What should I do if my one-year-old baby has developmental problems?

Every baby captures the hearts of his or her parents from the moment they are born. Once they discover that they have health problems, many parents will panic and not know what to do best. When a one-year-old baby is stunted, the first thing to do is to find out why the baby is stunted, and then send him to a local regular hospital for a comprehensive examination in time to find the most effective treatment method and provide the baby with a safer treatment environment.

Cerebral dysplasia refers to the incomplete development of the brain in children. It is a disease characterized by mental retardation and growth retardation due to the reduction of brain tissue, incomplete development of brain nerve cells, or damage caused by some reasons. Common causes of brain dysplasia include abnormal brain development during the embryonic period or the mother's illness during pregnancy, dystocia, birth trauma, asphyxia at birth, intracranial hemorrhage in the neonate, febrile convulsions, carbon monoxide poisoning, encephalitis, meningitis, head trauma and genetic factors.

Cerebellar dysgenesis is immature development of the cerebellum.
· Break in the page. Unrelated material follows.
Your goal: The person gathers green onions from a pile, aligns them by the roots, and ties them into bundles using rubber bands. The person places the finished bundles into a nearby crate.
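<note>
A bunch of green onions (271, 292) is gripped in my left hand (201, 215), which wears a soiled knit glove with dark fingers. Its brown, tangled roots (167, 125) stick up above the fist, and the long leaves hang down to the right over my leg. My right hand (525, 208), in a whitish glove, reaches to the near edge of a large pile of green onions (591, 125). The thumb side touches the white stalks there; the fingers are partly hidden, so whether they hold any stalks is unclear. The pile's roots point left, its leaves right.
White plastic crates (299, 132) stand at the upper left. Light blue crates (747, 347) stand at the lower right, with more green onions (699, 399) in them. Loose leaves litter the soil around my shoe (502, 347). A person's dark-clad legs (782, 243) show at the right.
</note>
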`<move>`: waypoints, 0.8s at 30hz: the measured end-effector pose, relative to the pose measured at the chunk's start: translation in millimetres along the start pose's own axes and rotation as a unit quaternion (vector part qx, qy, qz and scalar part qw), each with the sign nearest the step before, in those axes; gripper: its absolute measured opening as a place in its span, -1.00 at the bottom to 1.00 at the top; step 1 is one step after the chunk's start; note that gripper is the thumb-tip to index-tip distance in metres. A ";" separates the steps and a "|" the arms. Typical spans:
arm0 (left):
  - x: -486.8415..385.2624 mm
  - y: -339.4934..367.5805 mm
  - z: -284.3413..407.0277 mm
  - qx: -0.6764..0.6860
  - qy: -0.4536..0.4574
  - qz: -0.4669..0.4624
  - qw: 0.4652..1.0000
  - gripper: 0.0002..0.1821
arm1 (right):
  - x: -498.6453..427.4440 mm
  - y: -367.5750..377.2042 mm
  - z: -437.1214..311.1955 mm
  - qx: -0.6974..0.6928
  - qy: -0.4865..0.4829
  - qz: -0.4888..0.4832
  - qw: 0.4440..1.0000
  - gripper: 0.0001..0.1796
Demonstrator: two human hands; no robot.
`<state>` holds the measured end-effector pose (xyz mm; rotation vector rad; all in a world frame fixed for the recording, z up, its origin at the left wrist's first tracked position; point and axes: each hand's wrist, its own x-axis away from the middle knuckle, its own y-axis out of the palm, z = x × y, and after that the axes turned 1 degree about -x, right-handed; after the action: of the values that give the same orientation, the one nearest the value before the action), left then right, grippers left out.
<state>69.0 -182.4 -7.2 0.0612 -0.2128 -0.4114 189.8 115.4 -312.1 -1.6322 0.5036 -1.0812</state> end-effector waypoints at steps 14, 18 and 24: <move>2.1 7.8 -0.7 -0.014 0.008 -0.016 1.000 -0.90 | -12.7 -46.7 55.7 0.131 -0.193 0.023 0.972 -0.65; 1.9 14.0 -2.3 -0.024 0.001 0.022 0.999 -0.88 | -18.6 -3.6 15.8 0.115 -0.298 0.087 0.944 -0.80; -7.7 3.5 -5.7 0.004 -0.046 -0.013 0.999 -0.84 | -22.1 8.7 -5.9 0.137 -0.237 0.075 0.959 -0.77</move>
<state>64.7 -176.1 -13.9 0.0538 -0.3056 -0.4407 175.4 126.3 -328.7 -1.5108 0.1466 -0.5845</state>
It remains in a certain embryonic stage. Cerebellar hypoplasia may be due to inadequate development of the cerebellar vermis or cerebellar hemispheres. Cerebellar vermis hypoplasia may be an independent malformation or a component of the Dandy-Walker malformation. Brain CT and MRI can assist in the diagnosis of this disease. There is no specific treatment. Severe cases often result in death before the age of 10. For those with milder lesions, cerebellar symptoms can gradually compensate and improve. Early symptoms of cerebral hypoplasia include severe deficits in adaptive behavior. Developmental delay in all aspects in early years. The pronunciation is unclear, the speech is very little, and the ability to express oneself is very poor. Lack of abstract concepts and poor comprehension ability. Emotionally immature. The movements were very clumsy.

Symptoms of cerebral dysplasia vary greatly. Men and women have equal chances of developing the disease. Cerebellar symptoms are usually discovered when the child becomes ataxia when reaching for objects and has an intention tremor and often head shaking. Sitting, standing and walking are all slow, gait is unsteady, language development is delayed and presents intermittently or in bursts, and there is obvious ataxia, muscle weakness and hypotonia in the trunk and lower limbs. Nystagmus is common, sensation is normal, and most patients have intellectual disability, growth retardation, or epileptic seizures. In some cases, symptoms may be limited to one side and may be accompanied by manifestations such as chorea.

"Neural tissue repair therapy" is an original medical achievement successfully developed by the Third Hospital of the Beijing Armed Police Corps that integrates multiple disciplines such as molecular biology and regenerative medicine. This therapy uses neural factor transplantation to not only replace damaged brain nerve cells, but also has multi-directional differentiation functions. The neural factors can differentiate into a large number of neurotrophic factors, nerve growth factors and neuroimmune regulatory factors in the nerves around the lesions, improve the activity of nerve fibers, axons, dendrites, dendritic spines and synapses in the lesions, promote blood circulation and nerve cell metabolism in the brain, and enhance the body's immunity. It has a long-term and stable consolidation therapeutic effect. Therefore, neural tissue repair therapy can be a good treatment for patients with brain hypoplasia.

In fact, it is difficult to discover the situation of developmental problems in one-year-old babies in our daily lives, because one-year-old babies cannot speak yet, and their reproductive organs in all aspects of the body are not yet mature, so there are big problems in expression. At this time, parents play a key role. They must always pay attention to the baby's complexion. If you find that your baby's complexion is different from usual, you must take the correct approach to solve the problem.